#### Dataset

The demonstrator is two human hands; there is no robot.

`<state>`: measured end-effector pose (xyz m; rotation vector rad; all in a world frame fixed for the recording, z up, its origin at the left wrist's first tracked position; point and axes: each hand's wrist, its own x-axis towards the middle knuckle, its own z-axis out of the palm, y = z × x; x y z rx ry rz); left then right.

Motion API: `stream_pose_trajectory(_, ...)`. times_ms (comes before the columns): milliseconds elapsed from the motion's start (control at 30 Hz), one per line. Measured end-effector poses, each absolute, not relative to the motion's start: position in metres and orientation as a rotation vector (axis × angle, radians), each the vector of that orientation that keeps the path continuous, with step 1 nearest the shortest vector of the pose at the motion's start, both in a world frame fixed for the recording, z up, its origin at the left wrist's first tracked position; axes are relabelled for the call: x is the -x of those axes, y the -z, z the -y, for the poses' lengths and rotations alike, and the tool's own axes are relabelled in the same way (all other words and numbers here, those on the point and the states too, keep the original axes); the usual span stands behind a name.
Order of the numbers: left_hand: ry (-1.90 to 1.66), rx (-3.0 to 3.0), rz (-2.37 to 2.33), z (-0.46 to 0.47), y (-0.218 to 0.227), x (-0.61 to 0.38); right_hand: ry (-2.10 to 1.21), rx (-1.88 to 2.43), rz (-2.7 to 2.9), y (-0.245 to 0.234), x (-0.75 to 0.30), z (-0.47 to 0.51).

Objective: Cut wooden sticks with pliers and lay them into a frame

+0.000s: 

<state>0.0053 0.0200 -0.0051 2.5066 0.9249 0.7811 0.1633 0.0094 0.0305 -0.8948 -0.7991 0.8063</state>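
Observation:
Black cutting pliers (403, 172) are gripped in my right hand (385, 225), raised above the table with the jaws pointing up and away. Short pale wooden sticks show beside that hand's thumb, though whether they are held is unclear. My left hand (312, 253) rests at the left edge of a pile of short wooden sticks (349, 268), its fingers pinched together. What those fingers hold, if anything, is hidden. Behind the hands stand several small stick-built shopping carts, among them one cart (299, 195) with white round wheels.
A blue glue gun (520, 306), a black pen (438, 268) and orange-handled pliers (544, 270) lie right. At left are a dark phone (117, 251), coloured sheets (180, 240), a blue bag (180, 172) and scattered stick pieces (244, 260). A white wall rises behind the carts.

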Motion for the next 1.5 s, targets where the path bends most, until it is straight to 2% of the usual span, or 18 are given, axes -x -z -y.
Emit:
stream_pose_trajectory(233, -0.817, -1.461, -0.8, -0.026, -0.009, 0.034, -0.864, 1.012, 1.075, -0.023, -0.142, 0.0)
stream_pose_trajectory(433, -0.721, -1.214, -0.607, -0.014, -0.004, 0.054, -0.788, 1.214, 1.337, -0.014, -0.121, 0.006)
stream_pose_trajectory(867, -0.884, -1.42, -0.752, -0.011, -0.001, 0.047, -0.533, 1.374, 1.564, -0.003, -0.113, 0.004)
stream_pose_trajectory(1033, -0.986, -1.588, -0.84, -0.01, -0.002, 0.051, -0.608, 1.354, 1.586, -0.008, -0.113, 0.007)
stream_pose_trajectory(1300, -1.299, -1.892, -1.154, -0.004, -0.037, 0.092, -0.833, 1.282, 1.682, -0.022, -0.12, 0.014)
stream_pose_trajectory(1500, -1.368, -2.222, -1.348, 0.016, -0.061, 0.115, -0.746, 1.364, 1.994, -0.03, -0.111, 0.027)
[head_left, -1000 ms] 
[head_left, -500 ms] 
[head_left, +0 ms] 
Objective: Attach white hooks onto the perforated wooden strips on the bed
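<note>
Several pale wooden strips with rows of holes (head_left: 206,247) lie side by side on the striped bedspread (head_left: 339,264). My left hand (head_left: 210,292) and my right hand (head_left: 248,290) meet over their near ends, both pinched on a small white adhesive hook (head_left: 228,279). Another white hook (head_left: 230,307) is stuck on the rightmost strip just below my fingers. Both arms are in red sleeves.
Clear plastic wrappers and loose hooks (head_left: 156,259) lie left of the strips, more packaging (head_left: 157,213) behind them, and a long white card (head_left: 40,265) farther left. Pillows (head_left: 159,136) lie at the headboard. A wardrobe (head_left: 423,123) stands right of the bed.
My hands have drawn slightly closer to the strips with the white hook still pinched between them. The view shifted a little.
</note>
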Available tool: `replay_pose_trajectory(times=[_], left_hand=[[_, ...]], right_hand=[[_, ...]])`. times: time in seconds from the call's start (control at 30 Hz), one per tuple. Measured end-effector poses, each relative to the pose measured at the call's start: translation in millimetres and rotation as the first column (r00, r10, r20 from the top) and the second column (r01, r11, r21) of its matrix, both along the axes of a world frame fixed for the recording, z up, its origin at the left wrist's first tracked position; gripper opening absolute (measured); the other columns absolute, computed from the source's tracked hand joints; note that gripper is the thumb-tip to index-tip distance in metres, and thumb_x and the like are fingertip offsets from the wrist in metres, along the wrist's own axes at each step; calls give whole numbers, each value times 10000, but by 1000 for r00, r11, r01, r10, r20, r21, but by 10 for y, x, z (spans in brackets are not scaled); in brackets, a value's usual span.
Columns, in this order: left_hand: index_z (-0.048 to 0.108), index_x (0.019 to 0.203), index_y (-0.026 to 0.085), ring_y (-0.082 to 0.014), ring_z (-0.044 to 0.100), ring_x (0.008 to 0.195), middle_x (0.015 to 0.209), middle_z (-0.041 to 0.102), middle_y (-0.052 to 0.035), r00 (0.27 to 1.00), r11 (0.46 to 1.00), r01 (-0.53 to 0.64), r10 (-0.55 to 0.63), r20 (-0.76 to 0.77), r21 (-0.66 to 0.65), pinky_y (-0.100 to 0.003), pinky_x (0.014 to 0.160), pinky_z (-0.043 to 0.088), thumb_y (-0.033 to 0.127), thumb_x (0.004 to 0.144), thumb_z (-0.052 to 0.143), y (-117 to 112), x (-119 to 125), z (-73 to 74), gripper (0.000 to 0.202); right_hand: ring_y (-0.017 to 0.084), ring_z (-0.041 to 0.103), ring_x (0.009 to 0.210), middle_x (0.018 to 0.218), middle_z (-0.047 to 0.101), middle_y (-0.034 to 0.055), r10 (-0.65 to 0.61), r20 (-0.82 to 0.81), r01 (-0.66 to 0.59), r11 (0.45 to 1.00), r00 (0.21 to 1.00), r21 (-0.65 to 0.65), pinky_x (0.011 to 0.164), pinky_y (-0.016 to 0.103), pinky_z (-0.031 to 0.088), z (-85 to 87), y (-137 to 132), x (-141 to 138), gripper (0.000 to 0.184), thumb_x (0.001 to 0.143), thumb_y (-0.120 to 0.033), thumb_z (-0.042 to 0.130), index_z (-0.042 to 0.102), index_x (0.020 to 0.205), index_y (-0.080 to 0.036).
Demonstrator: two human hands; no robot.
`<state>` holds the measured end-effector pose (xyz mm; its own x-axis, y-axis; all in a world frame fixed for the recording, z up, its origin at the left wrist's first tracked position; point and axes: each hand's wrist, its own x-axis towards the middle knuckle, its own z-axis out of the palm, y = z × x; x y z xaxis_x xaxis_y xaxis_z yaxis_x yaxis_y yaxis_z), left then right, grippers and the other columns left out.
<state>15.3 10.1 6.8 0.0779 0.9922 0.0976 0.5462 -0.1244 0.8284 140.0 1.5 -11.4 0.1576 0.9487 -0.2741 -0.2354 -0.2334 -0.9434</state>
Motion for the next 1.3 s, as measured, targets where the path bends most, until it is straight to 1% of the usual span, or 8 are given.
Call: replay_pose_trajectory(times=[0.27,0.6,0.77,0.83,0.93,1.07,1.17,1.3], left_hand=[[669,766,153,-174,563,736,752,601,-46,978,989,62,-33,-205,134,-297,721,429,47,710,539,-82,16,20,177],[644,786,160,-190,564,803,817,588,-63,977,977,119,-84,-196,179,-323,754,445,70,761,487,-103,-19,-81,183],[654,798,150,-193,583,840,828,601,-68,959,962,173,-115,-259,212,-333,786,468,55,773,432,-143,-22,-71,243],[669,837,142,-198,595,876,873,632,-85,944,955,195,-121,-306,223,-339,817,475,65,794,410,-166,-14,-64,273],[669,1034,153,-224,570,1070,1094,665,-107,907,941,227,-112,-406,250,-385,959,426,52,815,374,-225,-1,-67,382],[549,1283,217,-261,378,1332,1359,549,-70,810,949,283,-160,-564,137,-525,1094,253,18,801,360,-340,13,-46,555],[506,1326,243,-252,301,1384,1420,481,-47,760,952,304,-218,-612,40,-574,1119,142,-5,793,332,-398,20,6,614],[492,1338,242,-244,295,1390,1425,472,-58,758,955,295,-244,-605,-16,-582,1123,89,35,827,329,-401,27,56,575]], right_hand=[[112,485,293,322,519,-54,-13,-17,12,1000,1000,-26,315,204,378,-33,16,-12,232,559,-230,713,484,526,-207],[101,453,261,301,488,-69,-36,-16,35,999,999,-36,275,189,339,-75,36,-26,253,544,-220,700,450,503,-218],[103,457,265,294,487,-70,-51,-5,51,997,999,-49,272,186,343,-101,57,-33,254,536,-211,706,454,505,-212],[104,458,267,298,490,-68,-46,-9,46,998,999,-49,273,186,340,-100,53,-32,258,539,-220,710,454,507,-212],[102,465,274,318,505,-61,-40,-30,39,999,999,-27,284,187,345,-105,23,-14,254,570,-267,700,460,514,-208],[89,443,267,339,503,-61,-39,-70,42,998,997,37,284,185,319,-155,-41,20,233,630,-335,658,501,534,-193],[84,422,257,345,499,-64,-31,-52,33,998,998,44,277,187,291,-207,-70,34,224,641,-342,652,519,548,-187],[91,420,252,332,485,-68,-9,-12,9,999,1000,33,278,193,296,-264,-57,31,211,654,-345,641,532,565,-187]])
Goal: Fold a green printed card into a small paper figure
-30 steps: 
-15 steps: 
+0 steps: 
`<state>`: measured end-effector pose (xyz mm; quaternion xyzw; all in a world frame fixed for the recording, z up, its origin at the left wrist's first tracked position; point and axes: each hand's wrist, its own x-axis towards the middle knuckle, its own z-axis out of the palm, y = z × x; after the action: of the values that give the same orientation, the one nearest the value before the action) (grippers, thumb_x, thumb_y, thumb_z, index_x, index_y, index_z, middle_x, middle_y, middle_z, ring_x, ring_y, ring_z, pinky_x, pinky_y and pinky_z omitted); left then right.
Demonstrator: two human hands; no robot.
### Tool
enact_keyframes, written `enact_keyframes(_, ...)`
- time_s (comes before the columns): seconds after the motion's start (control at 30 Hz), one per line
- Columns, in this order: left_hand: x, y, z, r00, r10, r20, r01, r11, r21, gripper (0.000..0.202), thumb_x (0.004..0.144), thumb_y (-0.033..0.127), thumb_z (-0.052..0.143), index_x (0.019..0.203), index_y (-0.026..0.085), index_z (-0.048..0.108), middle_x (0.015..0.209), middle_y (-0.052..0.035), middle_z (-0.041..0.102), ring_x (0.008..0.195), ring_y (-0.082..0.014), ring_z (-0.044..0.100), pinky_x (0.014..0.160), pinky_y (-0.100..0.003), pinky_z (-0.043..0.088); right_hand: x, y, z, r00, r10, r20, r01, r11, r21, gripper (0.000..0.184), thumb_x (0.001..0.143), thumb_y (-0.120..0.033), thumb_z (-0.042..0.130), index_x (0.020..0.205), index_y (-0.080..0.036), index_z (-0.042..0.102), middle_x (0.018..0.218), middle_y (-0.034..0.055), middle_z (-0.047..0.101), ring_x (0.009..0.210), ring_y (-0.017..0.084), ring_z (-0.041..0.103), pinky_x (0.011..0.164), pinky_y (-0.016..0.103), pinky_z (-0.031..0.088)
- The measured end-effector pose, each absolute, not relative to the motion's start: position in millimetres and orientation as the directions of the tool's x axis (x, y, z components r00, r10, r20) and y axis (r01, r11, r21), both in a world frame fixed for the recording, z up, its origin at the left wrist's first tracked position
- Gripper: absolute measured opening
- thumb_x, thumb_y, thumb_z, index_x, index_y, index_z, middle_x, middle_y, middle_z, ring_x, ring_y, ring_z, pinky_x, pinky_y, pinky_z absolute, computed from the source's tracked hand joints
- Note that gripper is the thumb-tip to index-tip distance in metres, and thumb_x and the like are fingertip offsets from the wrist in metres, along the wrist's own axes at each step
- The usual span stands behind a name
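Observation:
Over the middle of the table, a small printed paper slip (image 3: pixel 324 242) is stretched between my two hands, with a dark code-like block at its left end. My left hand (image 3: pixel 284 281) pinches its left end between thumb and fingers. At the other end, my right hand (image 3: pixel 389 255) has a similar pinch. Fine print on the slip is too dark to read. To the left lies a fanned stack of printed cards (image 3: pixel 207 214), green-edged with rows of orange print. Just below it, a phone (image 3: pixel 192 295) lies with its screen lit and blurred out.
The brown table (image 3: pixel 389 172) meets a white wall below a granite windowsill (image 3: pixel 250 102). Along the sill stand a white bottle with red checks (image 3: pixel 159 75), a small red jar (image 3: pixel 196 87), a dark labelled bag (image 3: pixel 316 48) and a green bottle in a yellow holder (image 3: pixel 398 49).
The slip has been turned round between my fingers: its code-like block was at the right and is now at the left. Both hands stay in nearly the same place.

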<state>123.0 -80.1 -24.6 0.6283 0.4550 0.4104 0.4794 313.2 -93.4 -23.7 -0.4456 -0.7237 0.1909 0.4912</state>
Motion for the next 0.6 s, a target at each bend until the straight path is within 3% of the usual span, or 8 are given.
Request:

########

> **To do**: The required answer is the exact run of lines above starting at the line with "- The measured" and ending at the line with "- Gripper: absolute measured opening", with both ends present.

> **Answer space**:
- The measured end-effector pose, each absolute, not relative to the motion's start: position in millimetres and orientation as the directions of the tool's x axis (x, y, z components r00, r10, r20) and y axis (r01, r11, r21), both in a world frame fixed for the recording, z up, its origin at the left wrist's first tracked position
- Gripper: absolute measured opening

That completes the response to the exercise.